In Uganda, the legal reforms and supporting legislation for decentralisation started with the 1987 Local Government Statute, followed by the Local Governments (Resistance Council) Statute, 1993.

Decentralisation: Uganda’s Success Story 

In Uganda, the legal reforms and supporting legislation for decentralisation started with the 1987 Local Government Statute, followed by the Local Governments (Resistance Council) Statute, 1993.

These laws were later entrenched in the 1995 Constitution and further operationalized by the Local Governments Act, 1997.

These reforms devolved legislative, fiscal, planning and budgeting functions to Districts, Municipal Councils, Municipal Divisions, Town Councils and Sub-counties.

The idea was to involve the people in the way they were governed. The service provision of basic services as provided for under the Second Schedule of the Local Government Act, 1997, was devolved to local governments.

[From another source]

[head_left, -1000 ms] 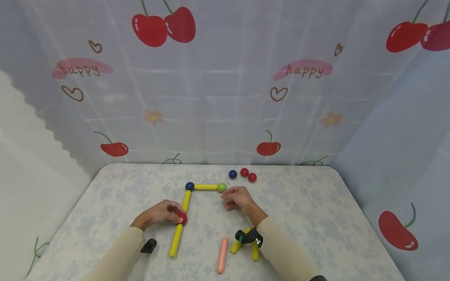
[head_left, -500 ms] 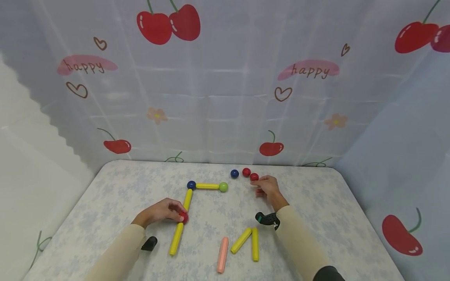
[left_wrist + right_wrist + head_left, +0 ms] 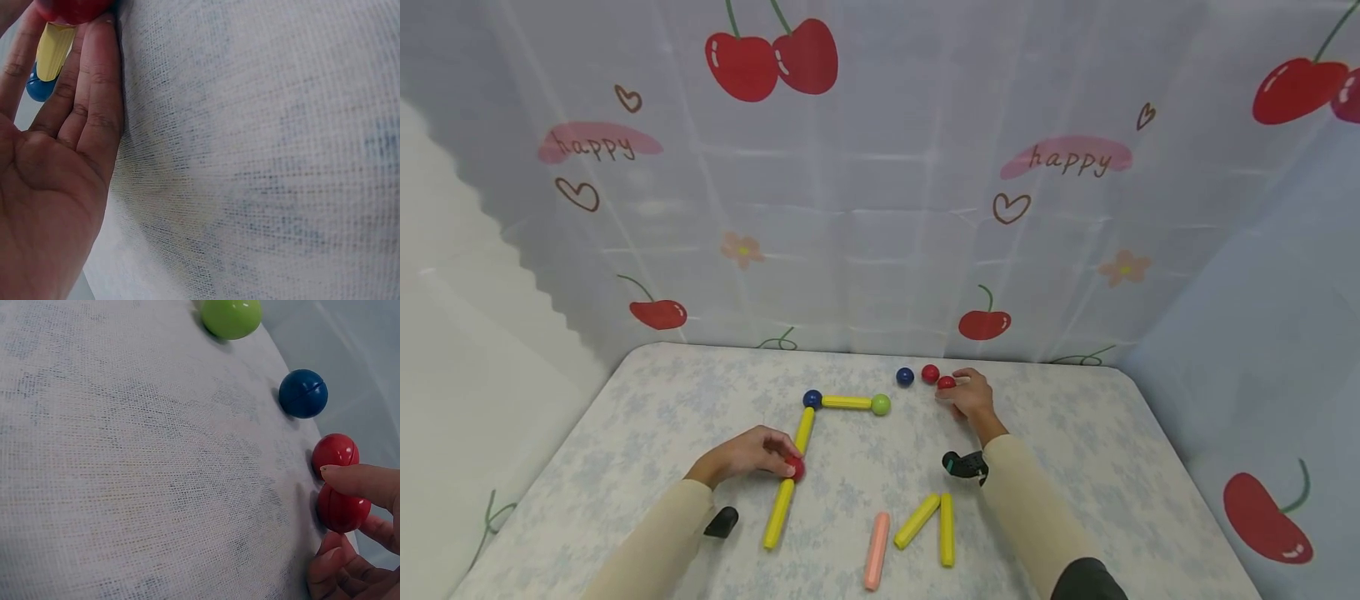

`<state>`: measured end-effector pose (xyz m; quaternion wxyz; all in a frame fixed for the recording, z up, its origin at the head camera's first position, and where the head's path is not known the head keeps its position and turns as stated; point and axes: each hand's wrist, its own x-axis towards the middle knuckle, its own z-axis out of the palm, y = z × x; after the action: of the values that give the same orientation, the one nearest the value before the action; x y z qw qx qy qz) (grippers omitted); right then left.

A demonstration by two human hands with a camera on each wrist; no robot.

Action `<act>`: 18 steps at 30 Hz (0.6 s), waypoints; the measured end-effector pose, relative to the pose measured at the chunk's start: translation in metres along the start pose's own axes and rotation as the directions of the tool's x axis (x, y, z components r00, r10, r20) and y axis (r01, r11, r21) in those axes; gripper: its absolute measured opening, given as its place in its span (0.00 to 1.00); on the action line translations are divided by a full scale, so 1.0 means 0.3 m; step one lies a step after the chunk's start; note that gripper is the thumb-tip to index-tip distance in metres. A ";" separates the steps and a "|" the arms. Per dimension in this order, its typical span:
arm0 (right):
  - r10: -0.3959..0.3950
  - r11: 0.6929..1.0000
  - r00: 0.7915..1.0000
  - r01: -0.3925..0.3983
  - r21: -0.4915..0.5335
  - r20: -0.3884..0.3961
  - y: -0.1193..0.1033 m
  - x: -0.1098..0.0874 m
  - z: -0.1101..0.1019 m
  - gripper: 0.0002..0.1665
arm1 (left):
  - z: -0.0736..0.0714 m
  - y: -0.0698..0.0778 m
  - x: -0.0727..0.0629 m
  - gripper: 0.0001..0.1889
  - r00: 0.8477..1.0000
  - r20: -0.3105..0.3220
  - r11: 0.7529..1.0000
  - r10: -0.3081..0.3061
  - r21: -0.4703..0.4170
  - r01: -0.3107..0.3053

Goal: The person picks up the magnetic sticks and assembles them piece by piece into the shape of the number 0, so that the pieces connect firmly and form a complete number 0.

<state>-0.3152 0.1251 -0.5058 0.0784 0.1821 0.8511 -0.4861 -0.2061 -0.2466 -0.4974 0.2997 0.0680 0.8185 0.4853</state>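
My left hand (image 3: 748,454) holds a red ball (image 3: 795,468) joining two yellow sticks in line; its fingers also touch that ball (image 3: 74,7) in the left wrist view. The upper yellow stick (image 3: 804,429) runs to a blue ball (image 3: 812,400), and the lower yellow stick (image 3: 778,515) points toward the front. From the blue ball another yellow stick (image 3: 847,402) reaches a green ball (image 3: 881,405). At the back, my right hand (image 3: 972,400) has thumb and fingers around a loose red ball (image 3: 344,507), lying against a second red ball (image 3: 335,454).
A loose blue ball (image 3: 905,377) lies left of the red pair near the table's back edge. In front are a pink stick (image 3: 876,552) and two yellow sticks, one slanted (image 3: 917,521), one straight (image 3: 947,531). A printed curtain (image 3: 850,183) hangs behind the table (image 3: 700,383).
My right hand has moved from beside the green ball rightward and back to the loose red ball, and its fingers have come around it. The left hand stays on its red ball.
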 end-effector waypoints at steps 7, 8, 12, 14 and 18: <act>-0.033 0.997 0.999 0.032 -0.073 -0.019 0.007 0.008 0.004 0.28 | 0.002 -0.004 0.010 0.13 1.000 -0.001 1.000 -0.010 0.003 0.010; -0.042 0.996 0.999 0.040 -0.081 -0.020 0.010 0.007 0.003 0.28 | 0.003 -0.006 0.011 0.14 1.000 0.000 1.000 -0.009 0.005 0.009; -0.111 0.990 0.994 0.112 -0.083 0.013 0.020 -0.004 0.002 0.26 | 0.003 -0.011 0.014 0.14 1.000 -0.002 1.000 -0.011 0.005 0.011; -0.159 0.984 0.986 0.163 -0.067 0.056 0.021 -0.019 0.002 0.26 | 0.001 -0.014 0.013 0.14 1.000 -0.001 1.000 -0.009 0.010 0.009; -0.247 0.967 0.954 0.254 -0.022 0.169 0.012 -0.064 0.012 0.24 | -0.005 -0.016 0.012 0.14 1.000 0.004 1.000 0.010 0.008 -0.010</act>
<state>-0.2961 0.1191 -0.5046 0.0903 0.0301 0.8683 -0.4868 -0.2089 -0.2486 -0.5024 0.2989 0.0741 0.8194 0.4835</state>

Thus, decentralisation was conceived in terms of better service delivery to the people. It was also assumed that once decentralisation is undertaken by the government, the local people would not only own the government programmes but also pay taxes and participate and contribute to the design and implementation of programmes.

Consequently, the following milestones have been achieved, albeit with some challenges.

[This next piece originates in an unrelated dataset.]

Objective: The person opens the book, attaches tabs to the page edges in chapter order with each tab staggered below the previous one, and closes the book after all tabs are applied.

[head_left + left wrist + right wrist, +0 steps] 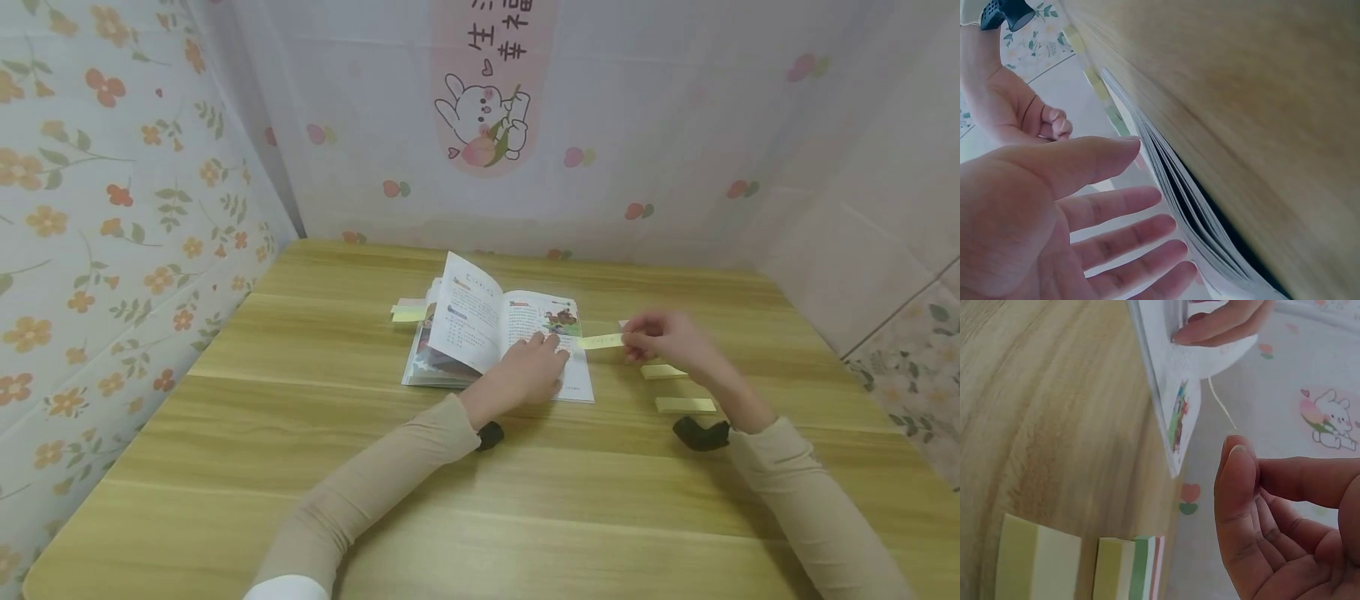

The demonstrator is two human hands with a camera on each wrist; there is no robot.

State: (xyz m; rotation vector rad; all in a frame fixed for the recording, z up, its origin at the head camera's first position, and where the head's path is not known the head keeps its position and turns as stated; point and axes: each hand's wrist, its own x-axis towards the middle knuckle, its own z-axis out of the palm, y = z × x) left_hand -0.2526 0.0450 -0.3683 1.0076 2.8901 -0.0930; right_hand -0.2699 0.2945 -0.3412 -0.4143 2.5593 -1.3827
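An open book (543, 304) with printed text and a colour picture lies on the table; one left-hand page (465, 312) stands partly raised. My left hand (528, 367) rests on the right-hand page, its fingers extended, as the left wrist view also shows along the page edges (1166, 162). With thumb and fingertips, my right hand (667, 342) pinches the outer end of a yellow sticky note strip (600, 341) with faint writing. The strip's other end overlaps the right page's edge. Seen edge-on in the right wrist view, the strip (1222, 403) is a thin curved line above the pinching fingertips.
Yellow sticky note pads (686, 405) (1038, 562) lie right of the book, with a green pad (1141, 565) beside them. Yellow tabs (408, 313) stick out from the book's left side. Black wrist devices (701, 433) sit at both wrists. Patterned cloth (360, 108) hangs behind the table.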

Political devolution: Under decentralisation, the local people are able to periodically choose their leaders through elections.

According to Uganda’s Electoral Commission 2016 General Elections Report, there were   1,298,920 elective positions during the 2016 general elections within the local government structures.

The Local Government Act requires that a third of all the elective positions be occupied by women.  The same legislation also provides for representation of the youth and persons with disabilities in all these structures.

These elections, therefore, give citizens the opportunity to participate in self-governance by electing leaders of their choice.

Through elections, parish development committee meetings, budget conferences and council meetings have provided platforms for political inclusion and participation at the local level and promoted the active participation of citizens (including the minority and traditionally under-represented groups) in public consultation processes.

In terms of service delivery, there has been an increase in the volume, access and quality of service delivery over the last two decades in all local governments across the country.

In the Education Sector, for instance, the total enrolment in primary education improved from 3.1 million to 7.6 million and 8.8 million in 1996, 2003 and 2017 respectively despite the challenges it is grappling with such as the declining quality of indicators of the learning outcomes, poor school attendance and low retention rates of learners in schools within their jurisdictions.

The health sector has also posted some phenomenal achievements over time. The sector performance report for FY 2017/18 shows that access to healthcare within a 5 km radius has increased from 83% in 2012/13 to 86% of the population.

According to the 2016 Uganda Demographic and Health Survey (UDHS), the infant mortality rate stands at 43 deaths per 1,000 live births down from 54 deaths per 1, 000 live births in 2011.

The under-five mortality rate is 64 deaths per 1,000 live births down from 90 deaths per 1,000 live births in 2011. The maternal mortality ratio (per 100,000 live births) has also reduced from 687 in 1990 to 343 in 2015.

Despite a recent decline, however, the maternal mortality ratio (MMR) of 343 per 100 000 live births still accounts for 18% of all deaths among women aged 15-49 years (Government of Uganda, 2017). Most women in rural areas do not have access to contraceptives, antenatal care, a skilled attendant at birth and postnatal care.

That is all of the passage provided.